The Roots Reggae Library is a website that lists reviews of discographies of reggae artists. It contains detailed written descriptions of albums, songs and the style of the artist. There are currently 33 discographies on the website. The content of the website consists of information on a large range of albums within the reggae genre, some of which are extremely rare and hard to get elsewhere. A number of artists discographies are uniquely indexed and/or newly created. Songs with lyrics other than English are interpreted in English. This is done in collaboration with various people around the world.

==History==
The Roots Reggae Library was started in May 2012 as an initiative to index, store and analyse reggae music, with a particular emphasis on the transition period of rocksteady into roots reggae. Although the first edition published in May 2012 focused on Bob Marley, the author communicated his intent to dedicate special attention to other musicians besides “the King of Reggae”. The primary focus of the Roots Reggae Library is to create a single library of both Jamaican and non-Jamaican reggae music.
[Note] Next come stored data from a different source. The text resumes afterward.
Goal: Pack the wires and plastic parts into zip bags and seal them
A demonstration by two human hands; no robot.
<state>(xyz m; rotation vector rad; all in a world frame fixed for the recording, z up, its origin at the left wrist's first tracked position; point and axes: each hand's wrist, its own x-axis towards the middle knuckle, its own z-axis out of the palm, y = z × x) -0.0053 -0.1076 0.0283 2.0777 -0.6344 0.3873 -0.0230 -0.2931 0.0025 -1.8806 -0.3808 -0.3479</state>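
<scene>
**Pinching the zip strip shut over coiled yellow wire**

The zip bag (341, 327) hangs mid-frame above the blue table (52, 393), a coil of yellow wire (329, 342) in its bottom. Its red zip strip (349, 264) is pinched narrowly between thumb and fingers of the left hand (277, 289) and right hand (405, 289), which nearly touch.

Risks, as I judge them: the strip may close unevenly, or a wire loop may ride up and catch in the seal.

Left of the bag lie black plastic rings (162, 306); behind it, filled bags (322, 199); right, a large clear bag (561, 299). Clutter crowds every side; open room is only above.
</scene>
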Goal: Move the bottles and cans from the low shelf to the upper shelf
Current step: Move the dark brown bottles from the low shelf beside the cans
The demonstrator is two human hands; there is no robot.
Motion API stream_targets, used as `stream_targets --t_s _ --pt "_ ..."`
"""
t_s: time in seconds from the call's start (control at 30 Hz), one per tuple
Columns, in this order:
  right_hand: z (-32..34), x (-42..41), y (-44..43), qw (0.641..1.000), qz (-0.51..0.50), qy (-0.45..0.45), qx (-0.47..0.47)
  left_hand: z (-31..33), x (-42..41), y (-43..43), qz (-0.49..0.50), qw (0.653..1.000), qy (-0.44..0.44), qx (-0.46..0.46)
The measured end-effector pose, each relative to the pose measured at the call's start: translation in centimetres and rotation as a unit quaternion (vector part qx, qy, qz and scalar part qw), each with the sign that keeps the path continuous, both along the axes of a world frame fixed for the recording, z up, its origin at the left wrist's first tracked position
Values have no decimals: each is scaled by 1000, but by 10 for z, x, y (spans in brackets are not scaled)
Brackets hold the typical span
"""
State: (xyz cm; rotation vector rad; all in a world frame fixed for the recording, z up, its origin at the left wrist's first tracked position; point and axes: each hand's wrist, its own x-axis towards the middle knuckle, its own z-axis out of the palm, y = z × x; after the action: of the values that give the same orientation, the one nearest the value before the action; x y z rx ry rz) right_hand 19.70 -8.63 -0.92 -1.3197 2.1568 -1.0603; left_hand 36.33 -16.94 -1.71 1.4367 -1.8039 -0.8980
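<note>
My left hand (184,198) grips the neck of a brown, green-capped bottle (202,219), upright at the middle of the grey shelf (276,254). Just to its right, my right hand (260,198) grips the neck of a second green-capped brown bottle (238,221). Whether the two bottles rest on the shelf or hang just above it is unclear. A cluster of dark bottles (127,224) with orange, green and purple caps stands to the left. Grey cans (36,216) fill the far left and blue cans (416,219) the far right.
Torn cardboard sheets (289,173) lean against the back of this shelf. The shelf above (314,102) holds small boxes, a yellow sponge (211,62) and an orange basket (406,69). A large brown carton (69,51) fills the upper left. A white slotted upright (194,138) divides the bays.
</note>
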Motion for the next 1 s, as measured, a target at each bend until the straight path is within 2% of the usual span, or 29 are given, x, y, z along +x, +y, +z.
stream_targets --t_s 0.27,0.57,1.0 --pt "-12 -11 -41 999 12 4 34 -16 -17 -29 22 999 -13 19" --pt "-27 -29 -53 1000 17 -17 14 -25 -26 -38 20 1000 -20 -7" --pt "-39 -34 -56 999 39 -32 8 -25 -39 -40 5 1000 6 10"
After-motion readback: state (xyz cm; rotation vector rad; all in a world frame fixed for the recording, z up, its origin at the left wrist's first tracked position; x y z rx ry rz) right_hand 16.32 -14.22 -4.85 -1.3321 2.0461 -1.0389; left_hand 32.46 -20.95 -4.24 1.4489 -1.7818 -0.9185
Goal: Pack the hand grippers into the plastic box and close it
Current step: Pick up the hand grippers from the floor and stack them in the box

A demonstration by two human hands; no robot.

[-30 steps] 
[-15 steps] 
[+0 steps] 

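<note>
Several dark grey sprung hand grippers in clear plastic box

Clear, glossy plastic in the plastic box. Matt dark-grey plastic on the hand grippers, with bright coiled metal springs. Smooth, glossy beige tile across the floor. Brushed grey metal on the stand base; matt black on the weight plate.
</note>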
The initial name of the website was This Is Crucial Reggae. It was changed to Roots Reggae Library in order to prevent confusion with the This Is Crucial Reggae series that features best of albums of reggae artists.

==Content==

The slogan of the Roots Reggae Library is "read, listen, collect". The website provides descriptions and reviews of albums, as well as individual songs. The library is a growing collection of reggae music, including descriptions of rare albums and artists. In recent times it has aimed to add hard to find African reggae records.

The Roots Reggae Library brings forth a unique index of the music from The Wailers, drawn from the period prior to their signing to Island Records and the release of Catch a Fire. The music of The Wailers has been categorized into 17 albums, of which 6 are predominantly from the 1963–1967 ska period and 11 from the 1968–1972 rocksteady period. In a similar fashion, the singles recorded by The Tartans are compiled into two albums. The library has compiled three albums of the Twinkle Brothers with songs not previously released on albums. Two albums of The Congos featuring various other artists were indexed. There are also two Steel Pulse albums made, of which one is an album with collaborations with other artists, similar to those albums described by The Congos. Single new albums of Ijahman Levi, Judy Mowatt, The Abyssinians, The Gladiators and Talisman can be found. These albums vary in time frame, whereas some are collections of recently released singles, others go further back in time to include singles that were not released on any album.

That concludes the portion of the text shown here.